Un ejemplo de esta dinámica es la presencia recurrente de candidatos políticos en reuniones religiosas o cultos evangélicos. Estas visitas no cumplen únicamente una función electoral. Operan también como actos performativos de reconocimiento. La presencia del político en el espacio religioso confirma simbólicamente la existencia pública del grupo y legitima su lugar dentro del orden social. De este modo, la fotografía del pastor junto al candidato o la invitación a autoridades evangélicas a ceremonias políticas adquiere un significado que trasciende lo anecdótico: se convierte en una señal visible de reconocimiento social y político de lo evangélico.
Sin embargo, esta búsqueda de reconocimiento también ha tenido consecuencias internas. A medida que la política adquiere mayor centralidad en la vida evangélica, las diferencias ideológicas comienzan a reorganizar las divisiones dentro de la comunidad. Las antiguas disputas teológicas pierden protagonismo y las diferencias entre iglesias o líderes pasan a definirse cada vez más por posiciones políticas. De este modo, la política deja de ser solo un espacio de interlocución con el Estado y se transforma en un principio de diferenciación dentro del propio mundo evangélico.
La consecuencia ha sido una creciente polarización interna. Las identidades religiosas se reconfiguran en torno a clivajes políticos que redefinen las fronteras de pertenencia y exclusión. En este contexto, la búsqueda de reconocimiento político no explica por sí sola la crisis del mundo evangélico en Chile, pero sí permite comprender una de sus dimensiones fundamentales. Al ingresar plenamente en el régimen de visibilidad del poder político, el mundo evangélico expone la fragilidad de los fundamentos simbólicos que anteriormente sostenían su cohesión comunitaria.
La política, que inicialmente fue un medio para obtener reconocimiento institucional, se convierte así en un espacio donde se reorganizan las identidades religiosas. La comunidad evangélica deja de articularse exclusivamente en torno a narrativas teológicas o espirituales y pasa a estructurarse también a partir de alianzas políticas, disputas ideológicas y estrategias de visibilidad pública.
En consecuencia, la búsqueda de reconocimiento político revela una tensión constitutiva del mundo evangélico contemporáneo. Por un lado, expresa la aspiración legítima de una minoría religiosa históricamente marginada por alcanzar igualdad y legitimidad dentro del orden social. Por otro, expone los riesgos que implica la creciente subordinación de la identidad religiosa a las dinámicas del poder político.
La paradoja es evidente: el reconocimiento buscado debilitó las bases comunitarias que originalmente sostenían la vida religiosa.
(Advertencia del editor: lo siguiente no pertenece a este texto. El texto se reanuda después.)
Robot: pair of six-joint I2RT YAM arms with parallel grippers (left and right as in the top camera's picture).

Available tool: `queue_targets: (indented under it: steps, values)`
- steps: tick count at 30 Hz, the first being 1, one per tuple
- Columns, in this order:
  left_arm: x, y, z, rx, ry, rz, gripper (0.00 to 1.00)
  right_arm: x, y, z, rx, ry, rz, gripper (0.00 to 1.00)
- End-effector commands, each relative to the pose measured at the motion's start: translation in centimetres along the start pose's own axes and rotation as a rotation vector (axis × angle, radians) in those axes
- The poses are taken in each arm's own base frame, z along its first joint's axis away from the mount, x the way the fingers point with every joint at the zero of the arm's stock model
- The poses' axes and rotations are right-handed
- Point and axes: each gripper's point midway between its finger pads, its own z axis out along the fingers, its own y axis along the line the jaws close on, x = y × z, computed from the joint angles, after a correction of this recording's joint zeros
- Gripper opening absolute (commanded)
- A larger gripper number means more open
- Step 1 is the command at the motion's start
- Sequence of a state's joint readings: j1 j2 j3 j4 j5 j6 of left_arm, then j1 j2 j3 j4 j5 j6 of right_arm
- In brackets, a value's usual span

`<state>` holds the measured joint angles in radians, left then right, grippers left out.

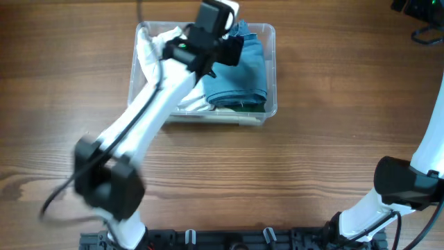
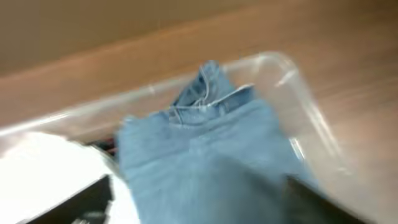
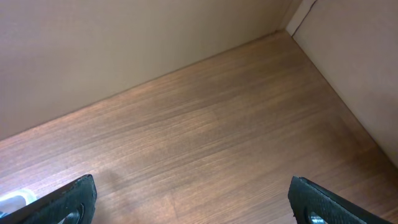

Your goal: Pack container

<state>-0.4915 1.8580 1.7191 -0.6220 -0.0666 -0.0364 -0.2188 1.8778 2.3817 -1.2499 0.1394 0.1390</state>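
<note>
The clear container (image 1: 270,104) stands at the back middle of the table. A folded white cloth (image 1: 149,52) lies in its left half and folded blue jeans (image 1: 246,80) in its right half. My left gripper (image 1: 230,50) hovers over the far end of the jeans. In the blurred left wrist view its fingers (image 2: 199,214) are wide apart over the jeans (image 2: 211,149), with the white cloth (image 2: 50,168) to the left and the container rim (image 2: 311,112) to the right. My right gripper (image 3: 193,208) is open and empty over bare table.
The wooden table (image 1: 312,167) surrounds the container. The right arm (image 1: 406,184) is folded at the front right corner. A beige wall (image 3: 124,37) runs behind the table in the right wrist view. Dark cables (image 1: 423,31) lie at the far right.
</note>
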Motion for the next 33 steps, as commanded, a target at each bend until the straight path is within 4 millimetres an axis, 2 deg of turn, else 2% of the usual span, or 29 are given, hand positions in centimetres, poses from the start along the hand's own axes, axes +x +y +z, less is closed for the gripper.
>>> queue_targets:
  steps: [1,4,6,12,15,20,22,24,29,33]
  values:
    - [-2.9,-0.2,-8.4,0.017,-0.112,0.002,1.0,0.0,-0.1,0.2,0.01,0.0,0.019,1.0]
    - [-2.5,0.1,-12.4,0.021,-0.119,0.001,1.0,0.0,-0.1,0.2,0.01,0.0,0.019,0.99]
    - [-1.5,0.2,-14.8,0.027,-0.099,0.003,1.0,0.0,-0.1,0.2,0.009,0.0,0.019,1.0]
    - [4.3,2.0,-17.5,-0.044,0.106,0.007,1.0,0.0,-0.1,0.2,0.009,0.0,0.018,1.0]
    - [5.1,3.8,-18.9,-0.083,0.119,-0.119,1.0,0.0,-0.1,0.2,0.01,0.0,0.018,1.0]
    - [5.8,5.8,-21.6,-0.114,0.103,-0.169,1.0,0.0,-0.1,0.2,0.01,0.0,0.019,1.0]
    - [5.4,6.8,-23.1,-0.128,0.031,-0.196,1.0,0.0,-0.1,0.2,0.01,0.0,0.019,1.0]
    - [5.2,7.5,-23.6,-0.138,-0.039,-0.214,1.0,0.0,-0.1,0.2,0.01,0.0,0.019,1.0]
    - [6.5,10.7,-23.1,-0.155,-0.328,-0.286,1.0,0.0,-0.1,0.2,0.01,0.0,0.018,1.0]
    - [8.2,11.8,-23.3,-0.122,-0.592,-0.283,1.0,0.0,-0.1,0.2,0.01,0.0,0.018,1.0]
En lugar de fortalecer la cohesión interna, la política introduce nuevas divisiones y transforma la identidad evangélica en un campo de disputa permanente.
Así, la búsqueda de reconocimiento político no representa simplemente un proceso de integración institucional. Se ha convertido también en un elemento central de la transformación contemporánea del mundo evangélico en Chile.